使用 cURL 函式下載B站字幕

ajiang02發表於2020-11-09
  1. B站測試視訊地址:https://m.bilibili.com/video/BV1Dk4y1q781

  2. 程式碼我已經放上 Github,使用的是tp6框架,README.md中也有詳細的流程說明。下載程式碼後可執行http://伺服器/index/index?bvid=BV1Dk4y1q781&start=0&end=29即可檢視效果。

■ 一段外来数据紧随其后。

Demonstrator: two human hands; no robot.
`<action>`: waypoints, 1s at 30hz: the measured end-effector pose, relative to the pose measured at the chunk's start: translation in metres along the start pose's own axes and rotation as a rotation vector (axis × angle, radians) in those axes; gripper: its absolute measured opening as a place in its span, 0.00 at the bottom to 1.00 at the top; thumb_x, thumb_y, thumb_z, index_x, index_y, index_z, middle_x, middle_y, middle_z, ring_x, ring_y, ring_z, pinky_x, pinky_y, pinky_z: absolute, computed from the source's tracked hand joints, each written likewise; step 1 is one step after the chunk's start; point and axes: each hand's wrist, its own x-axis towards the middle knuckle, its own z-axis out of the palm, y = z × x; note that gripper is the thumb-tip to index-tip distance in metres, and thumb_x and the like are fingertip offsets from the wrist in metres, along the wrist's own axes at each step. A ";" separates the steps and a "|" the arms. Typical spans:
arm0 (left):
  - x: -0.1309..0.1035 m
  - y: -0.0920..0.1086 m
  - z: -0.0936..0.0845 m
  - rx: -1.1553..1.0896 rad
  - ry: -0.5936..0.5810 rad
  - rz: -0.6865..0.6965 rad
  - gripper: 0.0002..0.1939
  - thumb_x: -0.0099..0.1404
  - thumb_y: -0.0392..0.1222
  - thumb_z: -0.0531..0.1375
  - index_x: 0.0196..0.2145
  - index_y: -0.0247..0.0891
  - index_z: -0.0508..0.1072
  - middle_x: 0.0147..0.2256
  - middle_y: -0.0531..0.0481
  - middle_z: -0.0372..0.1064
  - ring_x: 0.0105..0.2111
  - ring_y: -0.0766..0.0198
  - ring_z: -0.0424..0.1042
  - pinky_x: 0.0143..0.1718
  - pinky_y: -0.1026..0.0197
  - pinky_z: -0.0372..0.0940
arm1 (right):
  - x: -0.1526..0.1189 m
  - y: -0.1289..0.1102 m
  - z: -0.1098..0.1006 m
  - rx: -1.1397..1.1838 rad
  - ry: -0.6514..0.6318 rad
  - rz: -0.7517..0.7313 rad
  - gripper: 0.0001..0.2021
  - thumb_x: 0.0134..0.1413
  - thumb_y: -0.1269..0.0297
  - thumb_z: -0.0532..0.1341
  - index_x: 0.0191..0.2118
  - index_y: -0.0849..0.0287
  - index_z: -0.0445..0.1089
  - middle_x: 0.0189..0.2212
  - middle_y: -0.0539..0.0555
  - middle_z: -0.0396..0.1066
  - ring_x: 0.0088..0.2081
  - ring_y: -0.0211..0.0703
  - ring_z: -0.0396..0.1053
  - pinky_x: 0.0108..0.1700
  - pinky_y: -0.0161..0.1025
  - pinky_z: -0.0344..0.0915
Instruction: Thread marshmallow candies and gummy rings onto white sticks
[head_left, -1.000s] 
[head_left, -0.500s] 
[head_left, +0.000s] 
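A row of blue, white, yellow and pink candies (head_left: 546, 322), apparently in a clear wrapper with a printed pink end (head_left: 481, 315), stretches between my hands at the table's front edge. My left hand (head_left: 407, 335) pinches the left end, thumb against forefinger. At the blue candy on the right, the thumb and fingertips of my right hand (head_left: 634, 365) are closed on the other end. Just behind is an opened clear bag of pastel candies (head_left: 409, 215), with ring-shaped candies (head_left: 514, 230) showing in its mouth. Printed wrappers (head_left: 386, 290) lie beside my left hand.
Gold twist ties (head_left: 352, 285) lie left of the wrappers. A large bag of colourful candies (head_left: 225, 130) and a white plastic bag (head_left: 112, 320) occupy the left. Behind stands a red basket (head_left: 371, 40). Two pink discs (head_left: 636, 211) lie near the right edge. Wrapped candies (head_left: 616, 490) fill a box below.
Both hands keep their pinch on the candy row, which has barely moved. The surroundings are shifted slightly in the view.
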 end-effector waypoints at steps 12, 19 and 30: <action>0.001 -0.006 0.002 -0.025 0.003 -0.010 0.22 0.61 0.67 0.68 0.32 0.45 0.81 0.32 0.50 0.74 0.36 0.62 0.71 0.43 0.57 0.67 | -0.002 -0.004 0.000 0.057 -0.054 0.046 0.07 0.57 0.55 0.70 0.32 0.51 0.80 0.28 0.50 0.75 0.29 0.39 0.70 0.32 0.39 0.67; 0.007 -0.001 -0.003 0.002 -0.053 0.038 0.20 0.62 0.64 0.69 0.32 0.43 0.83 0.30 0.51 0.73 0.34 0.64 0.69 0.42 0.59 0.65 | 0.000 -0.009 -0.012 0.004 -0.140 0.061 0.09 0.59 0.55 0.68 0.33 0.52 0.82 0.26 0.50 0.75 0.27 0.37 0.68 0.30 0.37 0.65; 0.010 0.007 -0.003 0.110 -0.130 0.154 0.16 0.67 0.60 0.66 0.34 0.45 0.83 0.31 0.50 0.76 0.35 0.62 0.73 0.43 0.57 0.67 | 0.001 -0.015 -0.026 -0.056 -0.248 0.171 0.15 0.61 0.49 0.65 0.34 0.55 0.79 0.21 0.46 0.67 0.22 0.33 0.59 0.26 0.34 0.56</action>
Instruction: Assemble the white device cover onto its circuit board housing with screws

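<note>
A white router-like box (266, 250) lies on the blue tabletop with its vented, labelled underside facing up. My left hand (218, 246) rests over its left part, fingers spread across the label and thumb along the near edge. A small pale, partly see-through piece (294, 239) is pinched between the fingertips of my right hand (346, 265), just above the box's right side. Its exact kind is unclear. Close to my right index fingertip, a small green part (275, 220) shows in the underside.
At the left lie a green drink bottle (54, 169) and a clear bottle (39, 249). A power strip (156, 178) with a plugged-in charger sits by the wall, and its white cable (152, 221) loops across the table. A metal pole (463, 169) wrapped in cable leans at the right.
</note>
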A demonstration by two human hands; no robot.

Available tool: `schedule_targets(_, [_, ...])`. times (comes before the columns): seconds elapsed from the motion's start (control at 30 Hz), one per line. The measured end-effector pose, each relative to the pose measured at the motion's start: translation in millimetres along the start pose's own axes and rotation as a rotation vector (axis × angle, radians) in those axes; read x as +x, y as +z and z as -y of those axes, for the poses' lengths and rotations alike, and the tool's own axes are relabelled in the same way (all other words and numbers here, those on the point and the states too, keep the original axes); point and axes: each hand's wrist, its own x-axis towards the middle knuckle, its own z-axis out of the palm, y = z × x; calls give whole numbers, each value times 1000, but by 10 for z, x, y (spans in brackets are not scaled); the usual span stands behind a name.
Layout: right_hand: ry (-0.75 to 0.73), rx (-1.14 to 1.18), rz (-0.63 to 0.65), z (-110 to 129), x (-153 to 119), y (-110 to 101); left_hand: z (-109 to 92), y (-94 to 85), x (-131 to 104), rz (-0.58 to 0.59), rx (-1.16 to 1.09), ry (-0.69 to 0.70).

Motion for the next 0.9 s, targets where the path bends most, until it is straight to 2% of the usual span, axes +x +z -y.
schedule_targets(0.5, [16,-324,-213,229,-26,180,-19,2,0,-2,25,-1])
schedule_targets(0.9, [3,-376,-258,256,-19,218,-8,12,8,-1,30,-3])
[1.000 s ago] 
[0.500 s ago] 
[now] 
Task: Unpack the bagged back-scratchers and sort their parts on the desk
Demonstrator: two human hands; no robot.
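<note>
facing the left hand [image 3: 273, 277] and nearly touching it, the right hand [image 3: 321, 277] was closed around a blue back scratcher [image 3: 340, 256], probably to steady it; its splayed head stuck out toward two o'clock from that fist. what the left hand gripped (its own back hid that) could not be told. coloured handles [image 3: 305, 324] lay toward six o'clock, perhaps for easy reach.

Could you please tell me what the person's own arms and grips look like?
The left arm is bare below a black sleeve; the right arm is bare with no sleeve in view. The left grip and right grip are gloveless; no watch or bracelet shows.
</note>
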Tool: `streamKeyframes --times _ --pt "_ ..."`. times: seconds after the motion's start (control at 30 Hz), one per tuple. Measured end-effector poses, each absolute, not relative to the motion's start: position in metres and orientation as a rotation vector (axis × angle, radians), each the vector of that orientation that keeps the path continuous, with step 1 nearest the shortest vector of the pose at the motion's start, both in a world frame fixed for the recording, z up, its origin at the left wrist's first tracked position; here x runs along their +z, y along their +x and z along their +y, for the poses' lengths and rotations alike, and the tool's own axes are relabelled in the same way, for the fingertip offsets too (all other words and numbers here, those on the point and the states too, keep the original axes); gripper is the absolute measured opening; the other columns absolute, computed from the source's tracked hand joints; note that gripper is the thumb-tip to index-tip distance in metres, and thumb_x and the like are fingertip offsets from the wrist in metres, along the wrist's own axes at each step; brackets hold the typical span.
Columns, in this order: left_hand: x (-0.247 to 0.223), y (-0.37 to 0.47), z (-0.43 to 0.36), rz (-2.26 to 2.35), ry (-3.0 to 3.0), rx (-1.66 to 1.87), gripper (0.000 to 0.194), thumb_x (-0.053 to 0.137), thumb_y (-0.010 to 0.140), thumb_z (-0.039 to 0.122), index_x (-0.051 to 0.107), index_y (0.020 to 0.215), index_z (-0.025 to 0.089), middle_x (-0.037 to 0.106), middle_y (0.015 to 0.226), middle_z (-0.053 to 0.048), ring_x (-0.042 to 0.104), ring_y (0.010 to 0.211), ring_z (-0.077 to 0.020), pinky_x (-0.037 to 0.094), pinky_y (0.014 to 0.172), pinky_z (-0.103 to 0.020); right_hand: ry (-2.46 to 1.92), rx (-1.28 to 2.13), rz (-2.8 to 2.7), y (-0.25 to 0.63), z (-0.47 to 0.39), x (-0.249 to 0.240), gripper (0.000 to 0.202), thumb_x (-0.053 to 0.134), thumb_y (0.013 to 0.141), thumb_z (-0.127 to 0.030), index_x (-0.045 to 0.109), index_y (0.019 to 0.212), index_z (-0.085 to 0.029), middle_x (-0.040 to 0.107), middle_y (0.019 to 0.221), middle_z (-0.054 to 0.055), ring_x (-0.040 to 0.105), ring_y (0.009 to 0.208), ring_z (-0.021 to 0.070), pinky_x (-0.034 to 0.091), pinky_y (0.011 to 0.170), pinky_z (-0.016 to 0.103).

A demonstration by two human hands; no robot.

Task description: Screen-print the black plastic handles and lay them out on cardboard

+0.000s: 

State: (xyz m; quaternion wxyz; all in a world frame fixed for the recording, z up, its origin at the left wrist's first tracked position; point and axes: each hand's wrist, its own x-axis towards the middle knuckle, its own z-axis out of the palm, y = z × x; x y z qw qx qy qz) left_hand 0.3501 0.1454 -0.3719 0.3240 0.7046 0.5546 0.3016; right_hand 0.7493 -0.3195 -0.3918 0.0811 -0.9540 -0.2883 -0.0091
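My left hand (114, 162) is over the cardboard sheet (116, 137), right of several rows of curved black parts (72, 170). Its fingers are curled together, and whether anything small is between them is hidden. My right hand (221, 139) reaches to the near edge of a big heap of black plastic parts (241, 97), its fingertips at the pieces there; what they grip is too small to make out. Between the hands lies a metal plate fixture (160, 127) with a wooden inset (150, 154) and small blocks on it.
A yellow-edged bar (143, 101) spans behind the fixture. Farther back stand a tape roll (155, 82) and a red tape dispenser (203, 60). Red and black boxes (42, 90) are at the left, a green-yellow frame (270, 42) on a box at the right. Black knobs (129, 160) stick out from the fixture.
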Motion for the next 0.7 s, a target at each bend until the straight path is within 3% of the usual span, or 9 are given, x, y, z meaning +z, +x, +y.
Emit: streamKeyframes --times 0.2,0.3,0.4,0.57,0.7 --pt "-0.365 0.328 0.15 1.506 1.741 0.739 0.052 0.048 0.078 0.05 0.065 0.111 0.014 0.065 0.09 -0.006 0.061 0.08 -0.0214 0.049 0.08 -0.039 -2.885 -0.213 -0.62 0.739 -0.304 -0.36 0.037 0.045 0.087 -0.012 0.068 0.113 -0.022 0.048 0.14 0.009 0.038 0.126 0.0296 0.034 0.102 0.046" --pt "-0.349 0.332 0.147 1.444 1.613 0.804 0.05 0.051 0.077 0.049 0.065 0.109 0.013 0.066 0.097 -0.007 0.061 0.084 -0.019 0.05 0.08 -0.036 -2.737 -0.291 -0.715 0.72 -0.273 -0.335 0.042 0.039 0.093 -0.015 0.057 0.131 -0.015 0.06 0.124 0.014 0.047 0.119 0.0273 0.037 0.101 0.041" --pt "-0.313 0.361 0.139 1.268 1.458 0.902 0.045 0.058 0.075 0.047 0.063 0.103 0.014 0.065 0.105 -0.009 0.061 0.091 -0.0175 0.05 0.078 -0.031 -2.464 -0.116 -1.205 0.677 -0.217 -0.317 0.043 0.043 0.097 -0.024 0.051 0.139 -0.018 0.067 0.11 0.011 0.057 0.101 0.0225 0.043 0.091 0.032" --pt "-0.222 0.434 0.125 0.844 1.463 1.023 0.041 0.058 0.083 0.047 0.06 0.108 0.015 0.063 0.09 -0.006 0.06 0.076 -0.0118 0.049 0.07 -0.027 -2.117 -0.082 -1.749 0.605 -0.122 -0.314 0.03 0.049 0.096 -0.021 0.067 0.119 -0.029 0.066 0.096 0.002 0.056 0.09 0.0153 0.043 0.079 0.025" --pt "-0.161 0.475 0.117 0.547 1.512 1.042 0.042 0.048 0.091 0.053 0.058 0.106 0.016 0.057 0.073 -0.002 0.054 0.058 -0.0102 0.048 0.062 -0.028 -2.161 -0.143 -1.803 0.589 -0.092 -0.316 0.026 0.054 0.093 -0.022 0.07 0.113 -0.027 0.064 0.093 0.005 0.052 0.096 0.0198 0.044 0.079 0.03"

  3. 程式碼中 cURL 用到的 $header 請求頭來自 Chrome,如圖:
    使用 cURL 函式下載B站字幕

/**
 * 獲取視訊資料 cid、page、part、aid
 *
 * @param string $bvid 視訊的BV號
 * @throws \Exception
 */
public function getPageData($bvid)
{
    $url = "https://www.bilibili.com/video/" . $bvid;

    // 設定 http 的請求頭
    $header = [
        "authority: www.bilibili.com",
        "cache-control: max-age=0",
        'sec-ch-ua: "Chromium";v="86", "\"Not\\A;Brand";v="99", "Google Chrome";v="86"',
        'sec-ch-ua-mobile: ?0',
        'upgrade-insecure-requests: 1',
        'user-agent: Mozilla/5.0 (Windows NT 6.1; Win64; x64) AppleWebKit/537.36 (KHTML, like Gecko) Chrome/86.0.4240.183 Safari/537.36',
        'accept: text/html,application/xhtml+xml,application/xml;q=0.9,image/avif,image/webp,image/apng,*/*;q=0.8,application/signed-exchange;v=b3;q=0.9',
        'sec-fetch-site: same-origin',
        'sec-fetch-mode: navigate',
        'sec-fetch-user: ?1',
        'sec-fetch-dest: document',
        'accept-language: zh-CN,zh;q=0.9,en;q=0.8',
        'cookie: finger=1295565314; bsource=search_google; _uuid=B789D864-3818-3B60-C60C-40572299324578222infoc; buvid3=43FE4003-58BE-4DFF-9EC9-D2673FBE9672138377infoc; CURRENT_FNVAL=80; blackside_state=1; sid=j0093qgz; finger=1295565314; PVID=3; rpdid=|(umR~Yuk~)k0J\'uY|RRYu)~Y'
    ];

    $ch = curl_init();
    curl_setopt($ch, CURLOPT_URL, $url);
    curl_setopt($ch, CURLOPT_RETURNTRANSFER, 1);    // 返回 html
    curl_setopt($ch, CURLOPT_HTTPHEADER, $header);  // 設定 http 請求頭
    curl_setopt($ch, CURLOPT_ENCODING, '');         // 解決亂碼
    curl_setopt($ch, CURLOPT_SSL_VERIFYPEER, 0);    // https 需要加這句
    curl_setopt($ch, CURLOPT_SSL_VERIFYSTATUS, 0);  // https 需要加這句
    curl_setopt($ch, CURLOPT_FOLLOWLOCATION, true); // 允許重定向
    $content = curl_exec($ch);
    curl_close($ch);

    //        //將首頁html儲存成檔案
    //        $fp = fopen(app()->getRootPath().'view/pages.html','w');
    //        fwrite($fp,$content);
    //        fclose($fp);

    // 獲取視訊資料
    $pagesData = $this->logic->getPagesJsonData($content);

    if ($pagesData['code'] == 500) throw new \Exception($pagesData['msg']);
    return $pagesData['data'];
}
  1. 把“首頁html儲存成檔案”這段程式碼的註釋刪掉,執行程式後就可以在根目錄/view/pages.html檢視 cURL 返回的內容。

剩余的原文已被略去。